5)  Mit en regeltik Grammatik ond en Wortbas wahlen familariet twen der Spraakerens von der nuytide spraaks, planen tu utfuhren in en regional Skale, wad die Esperanto ond andere planered for de Werld hav sielen.
    The point is, to someone unfamiliar with a language, no matter how astute a linguist they may be, the unfamiliarity with an unknown and unrecognizable script will usually lead to a negative response. “That is not a language,” “I’ve never heard of that before,” “That looks like scribbling to me.” 
    The point here being that all the languages above except one are real languages but none are included in the list of Ethnologue’s 6,700+ languages of the world.
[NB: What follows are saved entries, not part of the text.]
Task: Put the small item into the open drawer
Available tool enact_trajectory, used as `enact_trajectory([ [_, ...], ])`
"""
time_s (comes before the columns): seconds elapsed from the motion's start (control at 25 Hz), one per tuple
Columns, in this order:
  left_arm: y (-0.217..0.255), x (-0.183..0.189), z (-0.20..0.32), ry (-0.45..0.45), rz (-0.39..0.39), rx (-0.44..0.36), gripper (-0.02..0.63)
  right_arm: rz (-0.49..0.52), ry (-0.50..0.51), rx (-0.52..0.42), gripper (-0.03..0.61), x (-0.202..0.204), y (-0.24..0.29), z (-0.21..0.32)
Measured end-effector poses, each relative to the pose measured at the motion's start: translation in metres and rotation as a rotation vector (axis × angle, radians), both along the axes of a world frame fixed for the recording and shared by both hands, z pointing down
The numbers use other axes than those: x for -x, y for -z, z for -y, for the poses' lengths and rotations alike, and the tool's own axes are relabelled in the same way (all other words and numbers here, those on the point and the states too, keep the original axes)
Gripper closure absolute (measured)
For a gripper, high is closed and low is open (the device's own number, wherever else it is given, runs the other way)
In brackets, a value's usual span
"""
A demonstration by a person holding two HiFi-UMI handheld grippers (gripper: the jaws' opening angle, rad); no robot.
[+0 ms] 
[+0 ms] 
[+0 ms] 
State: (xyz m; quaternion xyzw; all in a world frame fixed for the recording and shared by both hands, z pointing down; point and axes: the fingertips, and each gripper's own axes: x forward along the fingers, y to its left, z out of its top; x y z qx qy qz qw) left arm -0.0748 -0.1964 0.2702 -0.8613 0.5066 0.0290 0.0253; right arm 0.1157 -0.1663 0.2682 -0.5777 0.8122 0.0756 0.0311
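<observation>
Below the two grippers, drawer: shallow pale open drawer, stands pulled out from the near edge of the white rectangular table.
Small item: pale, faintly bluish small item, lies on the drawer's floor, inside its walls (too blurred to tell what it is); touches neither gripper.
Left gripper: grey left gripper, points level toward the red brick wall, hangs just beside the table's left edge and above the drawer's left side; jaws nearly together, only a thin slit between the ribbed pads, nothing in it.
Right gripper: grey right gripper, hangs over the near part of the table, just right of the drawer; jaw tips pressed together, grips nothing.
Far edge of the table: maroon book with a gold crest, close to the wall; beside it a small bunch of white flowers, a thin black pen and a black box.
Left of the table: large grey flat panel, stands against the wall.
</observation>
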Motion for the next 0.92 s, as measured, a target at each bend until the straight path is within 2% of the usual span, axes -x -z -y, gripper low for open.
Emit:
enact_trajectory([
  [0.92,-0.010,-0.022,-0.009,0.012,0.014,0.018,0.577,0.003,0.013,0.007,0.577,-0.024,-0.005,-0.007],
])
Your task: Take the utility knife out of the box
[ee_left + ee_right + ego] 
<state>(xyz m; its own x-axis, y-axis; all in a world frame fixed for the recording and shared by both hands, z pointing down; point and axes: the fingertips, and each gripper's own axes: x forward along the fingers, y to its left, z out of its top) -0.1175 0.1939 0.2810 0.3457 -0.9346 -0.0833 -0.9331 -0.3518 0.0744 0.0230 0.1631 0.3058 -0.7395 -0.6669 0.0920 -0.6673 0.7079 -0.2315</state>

Ethnologue, by the way, lists the top 10 languages of the world as: Mandarin Chinese, Spanish, English, Bengali, Hindi, Portuguese, Russian, Japanese, German, and Wu Chinese, encompassing 2,550,000,000 people using one of these as their main language.
We might also point out that when Nephi said he began the record in reformed Egyptian in 600 B.C., and Moroni says he concluded the record in 400 A.D. in reformed Egyptian, and that it had been altered by the Nephites, evidently over a 1000 year period, one can well understand why no Egyptologist today can read the hieroglyphics Joseph Smith noted in the so-called Anthon transcript. What is amazing is that no Egyptologist can understand that such significant changes would be wrought over this one thousand year period (600 B.C. – 400 A.D.) as to make their understanding of the ancient hieroglyphics of Pharoah’s time not the same as an ancient script four thousands year later.